Lotto Results
On Saturday night, October 4, 2025, the Lotto draw in Washington brought 02 10 13 31 37 41 back after days away. Given an expected cadence of 1 in 13,983,816 draws, this interval places the result well beyond typical spacing and makes it a meaningful entry for long-term distribution tracking.
Winning numbers for 1 draw on October 4, 2025 in Washington.
Draw times: Evening.
Our take on the Lotto results
October 4, 2025Lotto report — Saturday night, October 4, 2025: 02 10 13 31 37 41 shows a notable pattern
On Saturday night, October 4, 2025, the Lotto draw in Washington brought 02 10 13 31 37 41 back after days away. Given an expected cadence of 1 in 13,983,816 draws, this interval places the result well beyond typical spacing and makes it a meaningful entry for long-term distribution tracking.
Overview
On Saturday night, October 4, 2025, the Lotto draw in Washington brought 02 10 13 31 37 41 back after days away. Given an expected cadence of 1 in 13,983,816 draws, this interval places the result well beyond typical spacing and makes it a meaningful entry for long-term distribution tracking.
Combo Profile
Beyond the drought, the numbers show a clean structure: 6 distinct numbers with no repeats, spanning 2 to 41 (wide spread).
Why Droughts Matter
A long drought is descriptive rather than predictive. It records variance across time and helps analysts evaluate whether outcomes are tracking within expected frequency bands or drifting into the tails of the distribution.
Data Notes
Results are evaluated against historical frequency baselines where available. The goal is documentation and context rather than prediction.
From Stepzero
Stepzero focuses on documenting distribution behavior over large samples. Each report is a snapshot of observed outcomes, designed to support disciplined, long-term analysis.
Additional Context
Distribution analysis depends on consistent documentation. Each draw updates the record, allowing analysts to test whether deviations persist, reverse, or revert to expected ranges.

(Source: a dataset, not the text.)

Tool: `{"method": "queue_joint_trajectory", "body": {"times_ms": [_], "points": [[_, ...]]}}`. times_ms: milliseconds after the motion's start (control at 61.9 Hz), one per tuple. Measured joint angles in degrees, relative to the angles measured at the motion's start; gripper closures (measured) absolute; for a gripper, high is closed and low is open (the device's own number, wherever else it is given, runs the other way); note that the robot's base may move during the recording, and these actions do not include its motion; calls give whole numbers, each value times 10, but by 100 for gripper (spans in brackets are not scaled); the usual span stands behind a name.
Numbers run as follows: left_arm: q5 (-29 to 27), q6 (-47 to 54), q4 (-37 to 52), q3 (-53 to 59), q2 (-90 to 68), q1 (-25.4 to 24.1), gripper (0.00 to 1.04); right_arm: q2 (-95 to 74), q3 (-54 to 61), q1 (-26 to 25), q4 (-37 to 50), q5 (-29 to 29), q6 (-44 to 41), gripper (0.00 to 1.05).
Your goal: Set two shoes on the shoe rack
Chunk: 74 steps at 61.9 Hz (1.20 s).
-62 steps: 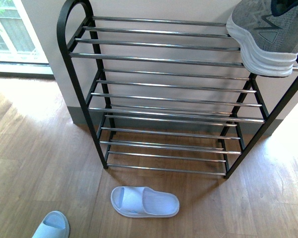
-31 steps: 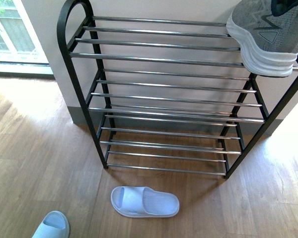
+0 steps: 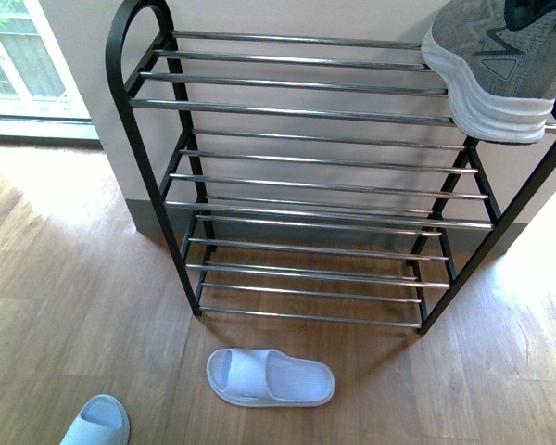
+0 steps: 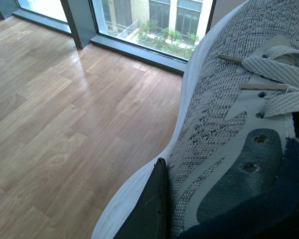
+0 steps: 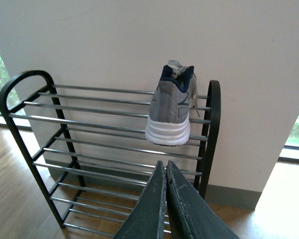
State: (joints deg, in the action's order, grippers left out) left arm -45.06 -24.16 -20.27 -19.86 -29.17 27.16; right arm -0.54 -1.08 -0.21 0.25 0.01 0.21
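Note:
One grey sneaker (image 3: 496, 60) with a thick white sole stands on the top shelf of the shoe rack (image 3: 296, 111) at its right end, heel toward me; the right wrist view shows it too (image 5: 172, 107). The rack (image 5: 89, 124) has a black frame and chrome bars. My left gripper is shut on the other grey sneaker (image 4: 224, 134); one dark finger (image 4: 152, 204) presses its side above the wooden floor. My right gripper (image 5: 165, 167) is shut and empty, held back from the rack, below the shelved sneaker. Neither arm shows in the front view.
A white slide sandal (image 3: 271, 376) lies on the wooden floor in front of the rack, another (image 3: 97, 422) at the lower left. A wall stands behind the rack. A large window (image 4: 154, 20) runs along the floor in the left wrist view.

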Motion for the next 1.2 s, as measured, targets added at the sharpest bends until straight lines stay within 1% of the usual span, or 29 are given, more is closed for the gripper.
{"method": "queue_joint_trajectory", "body": {"times_ms": [323, 469, 501, 582, 614, 728, 760, 776, 808, 825, 857, 1196], "points": [[0, 0, 0, 0, 0, 0, 103, 2, 0, 0, -1, 0, 0, 103], [0, 0, 0, 0, 0, 0, 103, 2, 0, 0, -1, 0, 0, 79], [0, 0, 0, 0, 0, 0, 103, 2, 0, 0, -1, 0, 0, 72], [0, 0, 0, 0, 0, 0, 103, 2, 0, 0, -1, 0, -1, 59], [0, 0, 0, 0, 0, 0, 103, 2, 0, 0, -1, 0, -1, 53], [0, 0, 0, 0, 0, 0, 103, 2, 0, 0, -1, -2, -1, 35], [-4, 0, 0, 0, 0, 0, 103, 2, 0, 0, -1, -2, -1, 28], [-4, 0, 0, 0, 0, 0, 103, 2, 0, 0, -1, -2, -1, 26], [-5, 0, 0, 0, 0, 0, 103, 2, 0, 0, -1, -2, 0, 19], [-4, 0, 0, 0, 0, 0, 103, 2, 0, 0, -1, -2, 0, 14], [-4, 0, 0, 0, 0, 0, 103, 2, 0, 0, -1, -2, 0, 8], [0, 0, 0, 0, 0, 0, 103, 3, 0, 0, -1, -1, 0, 9]]}}
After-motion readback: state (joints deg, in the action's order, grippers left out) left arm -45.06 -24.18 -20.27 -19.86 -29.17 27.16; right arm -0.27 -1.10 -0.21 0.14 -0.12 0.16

Long-horizon measurement matters most when viewed across extended windows. As samples expand, the distribution becomes clearer and anomalies settle into their expected ranges.
Long-horizon tracking is the only reliable way to separate short-term noise from persistent drift. By logging each outcome against its expected cadence, the system builds a distribution profile that becomes more stable as the sample grows.
Adding to the Long-Term Record
This result adds a measurable entry to the long-term record. Over time, those entries are what sharpen distribution analysis and reveal whether the system is tracking its expected cadence.